- _Activity_
Using the material below, print the line that contains "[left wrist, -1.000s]", the line that contains "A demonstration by", and every line in between, exactly and nothing else.

- _Material to process_
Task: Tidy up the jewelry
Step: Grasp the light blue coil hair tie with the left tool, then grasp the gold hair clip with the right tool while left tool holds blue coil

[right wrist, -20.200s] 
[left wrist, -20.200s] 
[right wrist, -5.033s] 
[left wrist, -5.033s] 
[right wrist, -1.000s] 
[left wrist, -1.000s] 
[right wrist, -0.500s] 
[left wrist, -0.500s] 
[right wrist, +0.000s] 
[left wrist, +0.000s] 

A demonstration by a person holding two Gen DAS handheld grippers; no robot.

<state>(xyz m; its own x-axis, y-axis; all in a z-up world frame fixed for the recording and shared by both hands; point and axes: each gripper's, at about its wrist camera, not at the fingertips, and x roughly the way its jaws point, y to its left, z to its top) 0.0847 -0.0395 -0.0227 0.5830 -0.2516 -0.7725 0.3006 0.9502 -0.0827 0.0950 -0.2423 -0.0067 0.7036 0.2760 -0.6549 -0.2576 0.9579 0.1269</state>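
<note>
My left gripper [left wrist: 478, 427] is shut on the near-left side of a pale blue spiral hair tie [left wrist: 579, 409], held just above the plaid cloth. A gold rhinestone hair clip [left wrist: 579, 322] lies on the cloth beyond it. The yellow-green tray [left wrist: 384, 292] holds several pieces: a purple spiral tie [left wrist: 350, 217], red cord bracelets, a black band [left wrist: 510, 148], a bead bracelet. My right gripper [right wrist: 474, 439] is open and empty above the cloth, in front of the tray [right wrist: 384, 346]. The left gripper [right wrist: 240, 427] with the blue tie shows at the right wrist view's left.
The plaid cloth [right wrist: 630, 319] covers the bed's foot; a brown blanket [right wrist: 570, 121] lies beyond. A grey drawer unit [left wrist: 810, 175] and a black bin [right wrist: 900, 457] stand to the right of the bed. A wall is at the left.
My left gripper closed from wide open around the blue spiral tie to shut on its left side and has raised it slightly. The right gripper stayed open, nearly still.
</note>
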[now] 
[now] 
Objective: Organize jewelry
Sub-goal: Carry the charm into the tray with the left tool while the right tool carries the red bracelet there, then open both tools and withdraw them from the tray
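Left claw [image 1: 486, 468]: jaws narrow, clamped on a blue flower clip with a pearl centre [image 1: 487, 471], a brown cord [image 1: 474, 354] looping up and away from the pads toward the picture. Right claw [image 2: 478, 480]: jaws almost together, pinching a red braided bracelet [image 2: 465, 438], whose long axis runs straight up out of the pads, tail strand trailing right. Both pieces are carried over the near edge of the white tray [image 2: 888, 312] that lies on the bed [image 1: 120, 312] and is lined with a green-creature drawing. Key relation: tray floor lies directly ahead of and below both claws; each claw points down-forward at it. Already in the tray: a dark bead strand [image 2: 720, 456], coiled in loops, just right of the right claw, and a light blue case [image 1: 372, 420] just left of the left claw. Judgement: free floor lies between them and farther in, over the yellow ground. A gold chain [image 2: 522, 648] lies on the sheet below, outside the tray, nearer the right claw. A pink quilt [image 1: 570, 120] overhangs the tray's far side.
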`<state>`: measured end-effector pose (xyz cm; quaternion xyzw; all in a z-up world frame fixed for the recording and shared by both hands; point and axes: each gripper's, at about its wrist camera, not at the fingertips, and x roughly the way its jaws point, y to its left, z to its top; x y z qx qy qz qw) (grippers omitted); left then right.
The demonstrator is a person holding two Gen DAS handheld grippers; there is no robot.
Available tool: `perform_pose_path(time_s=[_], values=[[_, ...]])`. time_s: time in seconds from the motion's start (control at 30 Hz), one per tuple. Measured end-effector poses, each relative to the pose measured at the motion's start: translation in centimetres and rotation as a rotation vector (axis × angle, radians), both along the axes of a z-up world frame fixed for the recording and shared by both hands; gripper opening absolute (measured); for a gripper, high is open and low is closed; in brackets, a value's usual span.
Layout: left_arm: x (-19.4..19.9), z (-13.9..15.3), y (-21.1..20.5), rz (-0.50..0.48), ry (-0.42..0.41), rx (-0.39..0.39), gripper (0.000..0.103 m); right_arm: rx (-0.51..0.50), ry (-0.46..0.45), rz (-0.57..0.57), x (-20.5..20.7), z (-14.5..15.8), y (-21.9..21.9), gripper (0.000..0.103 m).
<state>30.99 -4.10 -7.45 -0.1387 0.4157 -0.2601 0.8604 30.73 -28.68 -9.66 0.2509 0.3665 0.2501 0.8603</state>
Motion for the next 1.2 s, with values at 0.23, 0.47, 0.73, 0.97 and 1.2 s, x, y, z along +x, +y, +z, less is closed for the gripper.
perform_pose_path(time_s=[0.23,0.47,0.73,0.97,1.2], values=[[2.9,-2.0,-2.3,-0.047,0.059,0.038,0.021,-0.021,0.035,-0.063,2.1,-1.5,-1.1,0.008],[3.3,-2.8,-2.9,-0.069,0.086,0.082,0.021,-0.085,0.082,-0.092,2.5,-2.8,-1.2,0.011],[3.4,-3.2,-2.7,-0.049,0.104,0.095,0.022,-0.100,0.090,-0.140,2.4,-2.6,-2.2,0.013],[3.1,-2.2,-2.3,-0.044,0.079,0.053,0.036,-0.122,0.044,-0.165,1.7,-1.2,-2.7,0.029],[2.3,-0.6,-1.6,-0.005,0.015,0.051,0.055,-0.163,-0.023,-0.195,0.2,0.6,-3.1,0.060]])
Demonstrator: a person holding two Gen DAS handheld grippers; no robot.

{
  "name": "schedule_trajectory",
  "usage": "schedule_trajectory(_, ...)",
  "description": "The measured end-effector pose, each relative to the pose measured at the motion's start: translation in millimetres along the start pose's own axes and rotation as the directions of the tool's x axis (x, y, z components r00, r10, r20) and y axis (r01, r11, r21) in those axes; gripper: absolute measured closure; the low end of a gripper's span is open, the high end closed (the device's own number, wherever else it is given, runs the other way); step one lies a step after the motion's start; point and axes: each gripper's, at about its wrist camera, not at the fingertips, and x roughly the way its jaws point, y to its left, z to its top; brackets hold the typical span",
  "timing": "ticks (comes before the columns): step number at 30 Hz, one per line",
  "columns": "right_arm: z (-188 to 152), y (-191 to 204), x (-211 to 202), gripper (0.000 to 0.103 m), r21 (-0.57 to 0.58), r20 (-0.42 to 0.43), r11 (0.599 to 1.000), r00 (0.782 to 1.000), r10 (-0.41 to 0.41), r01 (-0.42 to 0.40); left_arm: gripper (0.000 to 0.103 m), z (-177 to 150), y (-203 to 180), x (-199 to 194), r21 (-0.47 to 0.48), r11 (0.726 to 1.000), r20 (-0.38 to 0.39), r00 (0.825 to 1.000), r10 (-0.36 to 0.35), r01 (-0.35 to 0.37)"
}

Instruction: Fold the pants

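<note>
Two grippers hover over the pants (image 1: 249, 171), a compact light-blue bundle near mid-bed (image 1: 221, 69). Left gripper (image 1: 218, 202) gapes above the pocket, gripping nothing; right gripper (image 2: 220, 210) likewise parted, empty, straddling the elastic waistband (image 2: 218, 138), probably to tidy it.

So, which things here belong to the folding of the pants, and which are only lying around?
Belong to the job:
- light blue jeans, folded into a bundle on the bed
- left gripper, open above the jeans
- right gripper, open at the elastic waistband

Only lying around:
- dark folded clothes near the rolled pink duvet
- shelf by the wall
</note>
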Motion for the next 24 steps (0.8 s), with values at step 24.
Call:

- _Response_
[left wrist, -1.000s] 
[right wrist, -0.500s] 
[left wrist, -0.500s] 
[right wrist, +0.000s] 
[left wrist, +0.000s] 

A demonstration by a person holding two Gen DAS handheld grippers; no robot.

With this, the answer is complete.